Mentre non dovea ignorare, che in Roma vi era una Legazione Regia; v'era un Ministero Napolitano, da cui dipendeva; vi era lo stesso Re. E ben dissi, che gl'informi doveansi raccogliere dalla Legazione o dal Ministero in parola. Autorità entrambe riconosciute dal Governo locale, e le sole che io riteneva a me superiori dopo il Re. E non accettare deposizioni passionate e comprate, che senza chiarire i fatti attaccarono la mia fede politica, e la mia delicatezza.

Ma essendosi ciò trasandato dall'Autorità Giudiziaria, che far dovea io dunque per ismentire la calunniosa assertiva di sinistra fama, che dicevasi correr sul mio conto presso la tana?

Ne feci appello alla equità e giustizia del mio Ministro, e di qualche altro distinto personaggio, co' quali stando in contatto, aveano potuto sperimentare l'attaccamento al mio dovere, e la delicatezza nella conservazione del mio decoro.

La Legazione delle Due Sicilie presso la S. Sede erasi mostrata noncurante verso un Regio suddito, che implorava giustizia.

Fu allora, che il Marchese Ulloa degnavasi di rilasciarmi il Certificato che si legge al N. 1 del Sommario, che in sostanza non era che il corollario di tutt'i Brevetti che possedevo, e che io non avrei giammai esibiti in difesa, né pubblicati, se non si fosse attaccata la mia condotta politica.
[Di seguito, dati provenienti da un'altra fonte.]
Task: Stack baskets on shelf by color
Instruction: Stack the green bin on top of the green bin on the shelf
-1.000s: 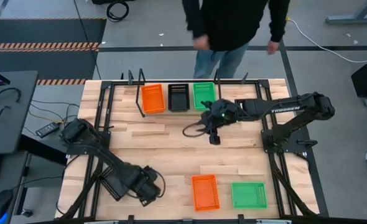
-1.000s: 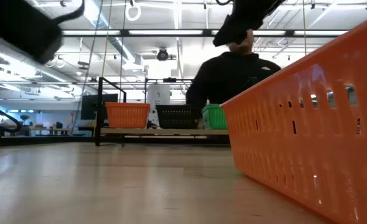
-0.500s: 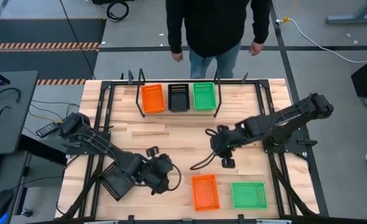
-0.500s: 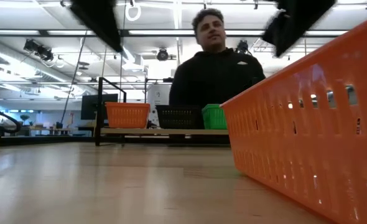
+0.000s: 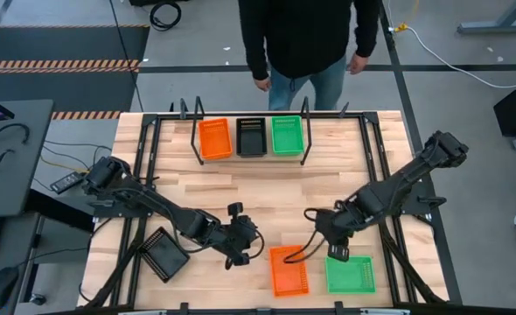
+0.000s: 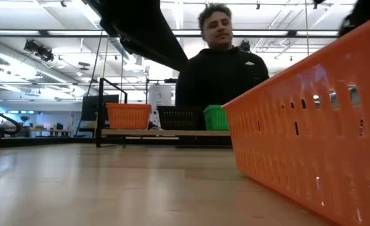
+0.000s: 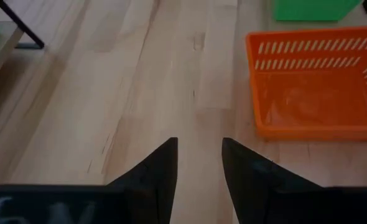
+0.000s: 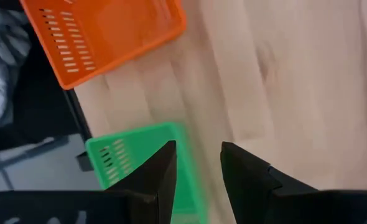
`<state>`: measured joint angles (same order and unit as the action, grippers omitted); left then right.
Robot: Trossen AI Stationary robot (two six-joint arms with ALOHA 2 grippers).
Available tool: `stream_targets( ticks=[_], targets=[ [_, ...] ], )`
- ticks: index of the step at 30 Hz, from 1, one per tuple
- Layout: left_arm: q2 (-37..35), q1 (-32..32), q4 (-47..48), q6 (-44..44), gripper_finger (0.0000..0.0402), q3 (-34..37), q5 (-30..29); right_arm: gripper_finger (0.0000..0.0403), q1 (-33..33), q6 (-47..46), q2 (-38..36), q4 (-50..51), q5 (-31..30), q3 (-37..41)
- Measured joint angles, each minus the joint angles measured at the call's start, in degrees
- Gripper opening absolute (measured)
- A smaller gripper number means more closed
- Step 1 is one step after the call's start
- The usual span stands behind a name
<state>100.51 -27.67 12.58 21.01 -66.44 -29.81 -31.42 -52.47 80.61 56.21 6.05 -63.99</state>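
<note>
In the high view, the shelf (image 5: 249, 158) is seen at the upper middle of the frame, on the far edge of the table (image 5: 240, 197). On it three stacks of baskets stand side by side: an orange basket (image 5: 214, 138) on the left, a black basket (image 5: 251, 136) in the middle and a green basket (image 5: 286, 136) on the right. How many are stacked in each pile cannot be told.

In the lower part of the same frame, a loose orange basket (image 5: 288, 269) lies on the table, and a loose green basket (image 5: 350, 274) lies just beside it, to its right. A loose black basket (image 5: 165, 255) is seen at the lower left, under the left arm and partly covered by it.

The left gripper (image 5: 239, 259) is placed just left of the loose orange basket, not touching it. In the left wrist view its fingers (image 7: 162, 168) are parted with bare table wood between them, so nothing is grasped; the orange basket lies ahead of them.

The right gripper (image 5: 337, 252) is found above the upper edge of the loose green basket. In the right wrist view its fingers (image 8: 165, 168) are also parted and empty, with the green basket below them.

A person (image 5: 306, 39) in a dark top is standing behind the shelf, at the top middle of the frame.
</note>
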Motion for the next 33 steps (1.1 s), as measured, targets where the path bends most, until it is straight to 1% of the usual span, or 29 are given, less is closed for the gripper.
stream_targets(
  ticks=[5,7,9,11,14,17,20,22,25,28,33],
  targets=[
    [0.00,0.03,-6.33,-4.23,0.0132,1.51,0.03,0.0130,-4.44,-17.56,-0.01,0.71,-0.62,0.00],
    [0.00,0.02,-7.63,-6.00,0.0132,1.52,0.06,0.0130,-6.32,-22.01,-0.01,0.70,-0.45,0.00],
    [0.00,0.03,-8.33,-7.86,0.0132,1.52,0.05,0.0130,-8.20,-23.84,0.36,0.57,-0.76,0.00],
    [0.00,-0.11,-9.31,-8.99,0.0132,1.52,0.03,0.0130,-10.08,-22.70,1.23,0.56,-1.73,0.00],
    [0.00,-0.42,-9.44,-9.94,0.0132,1.52,0.03,0.0130,-12.52,-17.94,3.59,0.02,-3.50,0.00],
    [0.00,-1.09,-9.27,-10.41,0.0132,1.52,0.05,0.0130,-14.04,-15.70,7.32,0.05,-3.17,0.00],
    [0.02,-1.91,-8.99,-10.81,0.0132,1.52,0.08,0.0130,-14.44,-14.14,11.69,0.32,-1.76,0.00],
    [0.02,-2.50,-9.03,-11.21,0.0132,1.52,0.08,0.0130,-14.24,-14.54,14.31,2.22,-2.02,0.00],
    [0.02,-2.87,-9.02,-11.21,0.0132,1.52,0.18,0.0130,-13.74,-15.28,17.15,4.59,-4.12,0.02],
    [0.02,-2.85,-9.01,-11.15,0.0132,1.52,0.16,0.0130,-13.82,-14.55,18.93,4.15,-7.44,0.02],
    [0.02,-2.83,-9.01,-10.87,0.0132,1.52,0.14,0.0128,-13.58,-12.75,21.43,1.12,-8.02,0.02]
  ],
)
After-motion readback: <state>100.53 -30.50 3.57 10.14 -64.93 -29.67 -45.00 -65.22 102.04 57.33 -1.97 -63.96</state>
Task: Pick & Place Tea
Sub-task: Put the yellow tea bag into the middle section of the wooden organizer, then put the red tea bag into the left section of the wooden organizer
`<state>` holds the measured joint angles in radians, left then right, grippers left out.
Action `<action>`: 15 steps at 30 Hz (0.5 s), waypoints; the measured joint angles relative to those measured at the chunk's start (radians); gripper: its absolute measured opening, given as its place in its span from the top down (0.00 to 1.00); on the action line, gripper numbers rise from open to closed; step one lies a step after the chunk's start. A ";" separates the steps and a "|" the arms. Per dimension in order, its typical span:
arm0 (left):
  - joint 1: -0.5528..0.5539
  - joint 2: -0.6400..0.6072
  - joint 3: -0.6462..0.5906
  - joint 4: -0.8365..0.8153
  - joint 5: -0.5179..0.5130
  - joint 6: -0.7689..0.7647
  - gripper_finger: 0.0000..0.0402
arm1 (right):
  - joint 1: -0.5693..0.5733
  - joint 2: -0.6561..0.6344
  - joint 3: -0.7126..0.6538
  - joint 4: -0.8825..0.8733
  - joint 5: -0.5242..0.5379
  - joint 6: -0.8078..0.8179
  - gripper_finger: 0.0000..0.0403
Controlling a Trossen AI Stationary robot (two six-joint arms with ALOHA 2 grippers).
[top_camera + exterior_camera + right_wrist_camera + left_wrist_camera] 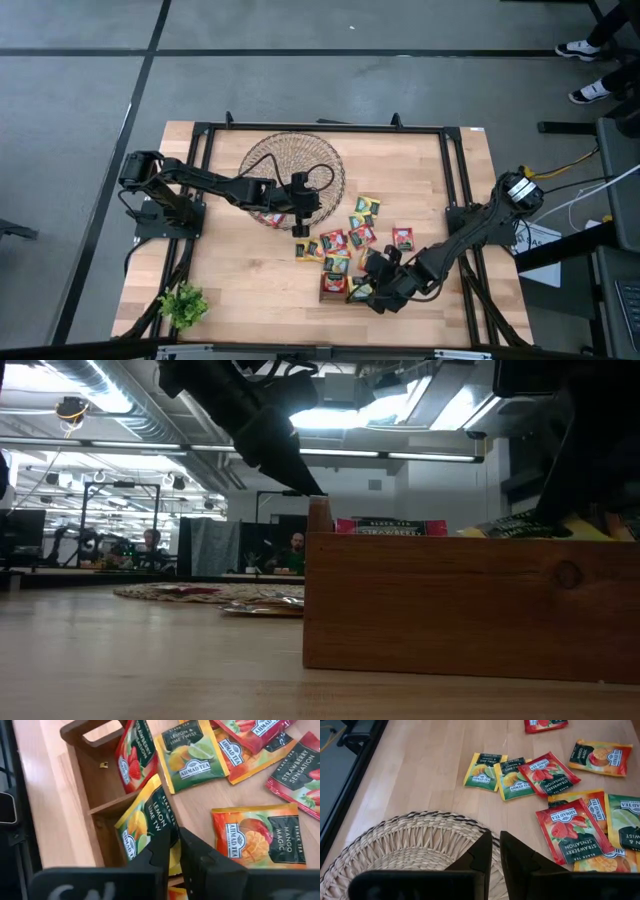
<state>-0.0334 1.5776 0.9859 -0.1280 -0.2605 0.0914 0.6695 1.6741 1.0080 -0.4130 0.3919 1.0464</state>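
- The pale wooden tabletop (240, 270) is carrying a narrow wooden tray (95, 780) at its near edge.
- Coloured square tea sachets (350, 238) are lying scattered beside the tray.
- The right end effector (175, 845) is pinching a yellow lemon sachet (142, 822) over the tray; the left end effector (495, 851), fingers nearly together and empty, is hovering above a round wicker dish (410, 845).

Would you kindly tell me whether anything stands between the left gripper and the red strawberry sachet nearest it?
Nothing visible does. The left gripper hangs over the rim of the wicker dish, and the red strawberry sachet lies flat on the bare table just beyond that rim.

Overhead, table-level and wrist views share the sachets (350, 240).
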 joint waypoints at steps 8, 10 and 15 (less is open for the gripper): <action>0.000 0.000 0.000 -0.002 0.000 0.000 0.91 | -0.010 0.000 0.000 -0.001 -0.009 0.000 0.69; 0.000 0.000 0.000 -0.002 -0.001 0.000 0.91 | -0.019 0.000 0.000 -0.005 -0.033 -0.002 0.63; 0.000 0.000 0.000 -0.002 -0.011 0.001 0.92 | -0.057 -0.003 0.000 -0.015 -0.053 -0.042 0.55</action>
<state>-0.0330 1.5776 0.9859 -0.1301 -0.2710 0.0921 0.6120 1.6708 1.0080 -0.4278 0.3386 1.0039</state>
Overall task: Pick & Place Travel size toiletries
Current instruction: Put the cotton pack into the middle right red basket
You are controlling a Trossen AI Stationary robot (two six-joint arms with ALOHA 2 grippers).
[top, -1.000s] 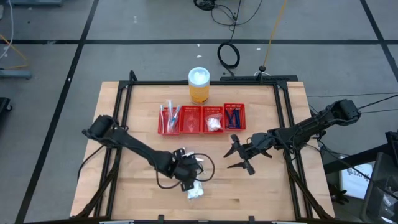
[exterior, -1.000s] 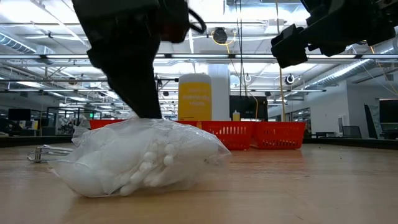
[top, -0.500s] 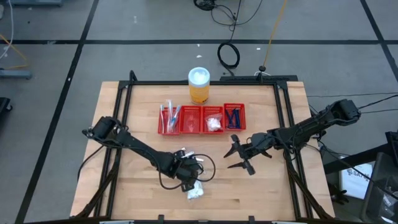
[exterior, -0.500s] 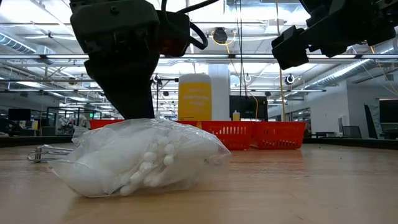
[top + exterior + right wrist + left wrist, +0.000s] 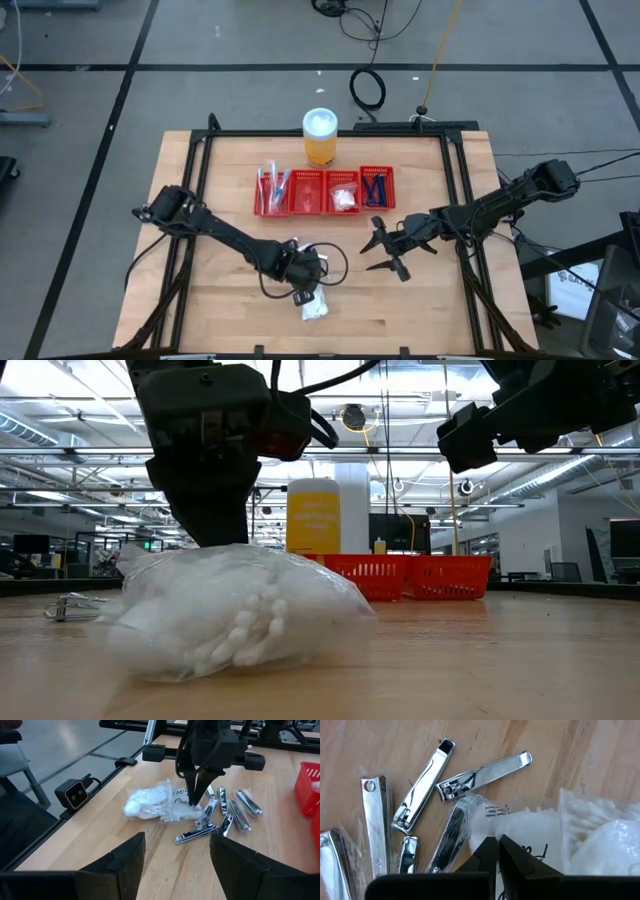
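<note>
L pincer (image 5: pixel 496 841): clenched on clear crinkly bag of white swabs (image 5: pixel 580 830), directly below.
R pincer (image 5: pixel 176 851): released, farther off.

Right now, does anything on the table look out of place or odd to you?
Yes: several metal nail clippers lie scattered loose on the table beside the packet of cotton swabs, none in the red tray. The left gripper has shut on the packet's edge.

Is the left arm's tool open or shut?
Shut: the left tool has its fingertips pressed together on the clear bag.
</note>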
Che disse infine il Marchese Ulloa col suo Certificato? Che mio padre era stato un Ufficiale superiore del Ministero, e non un basso agente di Polizia, come asserirono nel processo il Giuda Montanini, l'ipocrita Murena ed il fatuo Giulio Ricciardi, Conte dei Camaldoli, i quali per denigrare la mia condizione oltraggiarono financo la memoria dell'autore de' miei giorni! Che io stesso percorsi la medesima carriera del padre mio, e non era stato un usciere con ducati tre al mese, nominato da Re Francesco II! - Che in compenso de' servigi da me resi al caduto Sovrano fui nominato Ufficiale di Carico, e fui insignite della Croce di Cavaliere di Francesco I- E che in ultimo durante la mia permanenza in Roma non ebbi alcun sussidio, e prosegui a render servigi alla Causa Legittima gratuitamente! Ed eran forse false tali dichiarazioni del Marchese Ulloa?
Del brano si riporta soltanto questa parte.